◆ **Assignment**:
A line below contains "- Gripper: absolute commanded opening", and a later one contains "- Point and". Repeat both, with every line between them, exactly.

═══ Source material

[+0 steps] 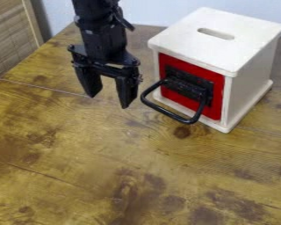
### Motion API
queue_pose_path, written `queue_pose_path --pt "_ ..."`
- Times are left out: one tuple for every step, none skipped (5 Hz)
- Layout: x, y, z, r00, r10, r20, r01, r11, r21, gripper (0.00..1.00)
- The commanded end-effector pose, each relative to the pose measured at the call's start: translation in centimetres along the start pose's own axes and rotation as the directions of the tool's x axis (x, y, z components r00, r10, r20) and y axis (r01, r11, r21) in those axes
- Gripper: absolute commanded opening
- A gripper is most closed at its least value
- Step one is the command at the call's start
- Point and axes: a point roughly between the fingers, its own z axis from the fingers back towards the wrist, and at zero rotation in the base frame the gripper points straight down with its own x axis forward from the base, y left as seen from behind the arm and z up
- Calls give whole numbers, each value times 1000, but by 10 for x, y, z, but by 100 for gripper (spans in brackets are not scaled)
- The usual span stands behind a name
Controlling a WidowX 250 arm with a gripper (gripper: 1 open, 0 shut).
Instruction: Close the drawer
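The red-fronted drawer (188, 86) sits in the pale wooden box (220, 53) at the right, its front nearly flush with the box face. A black plate and a large black loop handle (169, 104) stick out toward the lower left. My black gripper (111, 91) hangs open just left of the handle, fingers pointing down, holding nothing. The right finger is close to the handle's left end; I cannot tell whether they touch.
The box has a slot (217, 33) on top. The worn wooden table (96, 167) stretches to the front and left. A slatted wooden panel (10, 35) stands at the far left.
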Motion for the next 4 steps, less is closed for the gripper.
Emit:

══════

◆ **Response to the exercise**:
- Gripper: absolute commanded opening
- A gripper is most closed at its least value
- Step one is the command at the call's start
- Point and axes: a point roughly between the fingers, its own z axis from the fingers back towards the wrist, and at zero rotation in the base frame the gripper points straight down with its own x axis forward from the base, y left as seen from behind the arm and z up

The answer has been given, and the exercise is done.